> **Task directions**: Could you copy out all the lines in the material below where the word "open" occurs?

Content starts

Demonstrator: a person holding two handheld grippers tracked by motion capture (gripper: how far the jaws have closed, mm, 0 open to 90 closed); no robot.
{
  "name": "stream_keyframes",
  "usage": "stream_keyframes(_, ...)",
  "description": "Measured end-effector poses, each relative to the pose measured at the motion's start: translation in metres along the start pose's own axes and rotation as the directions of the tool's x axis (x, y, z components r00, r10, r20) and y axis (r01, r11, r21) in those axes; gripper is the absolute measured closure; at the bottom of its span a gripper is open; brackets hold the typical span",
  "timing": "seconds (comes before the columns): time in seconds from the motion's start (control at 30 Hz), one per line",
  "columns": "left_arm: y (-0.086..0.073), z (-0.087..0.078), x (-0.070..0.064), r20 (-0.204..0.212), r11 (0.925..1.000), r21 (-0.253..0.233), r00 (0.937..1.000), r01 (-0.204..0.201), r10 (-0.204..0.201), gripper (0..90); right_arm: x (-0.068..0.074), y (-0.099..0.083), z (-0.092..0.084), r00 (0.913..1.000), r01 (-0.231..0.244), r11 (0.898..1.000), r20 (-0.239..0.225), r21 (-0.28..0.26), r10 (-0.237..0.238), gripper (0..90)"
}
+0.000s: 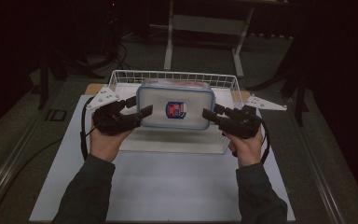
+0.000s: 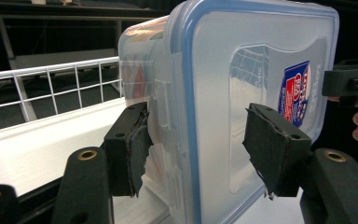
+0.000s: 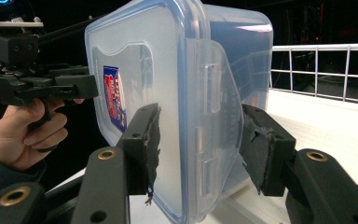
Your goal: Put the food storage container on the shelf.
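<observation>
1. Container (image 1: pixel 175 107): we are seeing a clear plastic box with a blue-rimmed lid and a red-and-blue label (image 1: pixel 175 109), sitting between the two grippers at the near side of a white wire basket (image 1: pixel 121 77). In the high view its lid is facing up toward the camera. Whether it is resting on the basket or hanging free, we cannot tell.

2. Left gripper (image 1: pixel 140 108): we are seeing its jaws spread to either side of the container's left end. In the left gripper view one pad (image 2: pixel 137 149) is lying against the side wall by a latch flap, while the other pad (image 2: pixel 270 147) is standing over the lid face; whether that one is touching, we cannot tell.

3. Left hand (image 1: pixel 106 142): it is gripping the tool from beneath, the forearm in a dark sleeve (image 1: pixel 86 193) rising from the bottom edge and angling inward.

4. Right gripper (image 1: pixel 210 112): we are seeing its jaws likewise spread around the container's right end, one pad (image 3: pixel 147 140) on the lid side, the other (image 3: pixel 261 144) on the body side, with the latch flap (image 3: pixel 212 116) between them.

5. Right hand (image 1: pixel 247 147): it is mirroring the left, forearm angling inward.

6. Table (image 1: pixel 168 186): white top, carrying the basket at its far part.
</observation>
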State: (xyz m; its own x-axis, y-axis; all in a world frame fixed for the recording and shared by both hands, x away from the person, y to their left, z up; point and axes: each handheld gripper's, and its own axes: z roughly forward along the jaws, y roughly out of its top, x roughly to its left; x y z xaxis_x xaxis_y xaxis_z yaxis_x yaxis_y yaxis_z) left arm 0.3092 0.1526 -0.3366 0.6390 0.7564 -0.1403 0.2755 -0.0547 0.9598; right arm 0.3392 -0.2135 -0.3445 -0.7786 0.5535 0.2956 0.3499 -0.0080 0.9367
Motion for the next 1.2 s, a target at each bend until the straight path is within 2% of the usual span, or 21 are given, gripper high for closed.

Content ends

> **Output of the exercise**:
Demonstrator: a person holding two handheld grippers tracked by motion capture (gripper: how far the jaws have closed, mm, 0 open to 90 closed); no robot.
  "description": "Measured end-effector poses, each relative to the pose measured at the motion's start: translation in metres along the start pose's own axes and rotation as the directions of the tool's x axis (x, y, z components r00, r10, r20) and y axis (r01, r11, r21) in those axes; gripper is the absolute measured closure; at the bottom of its span a gripper is open; brackets hold the typical span",

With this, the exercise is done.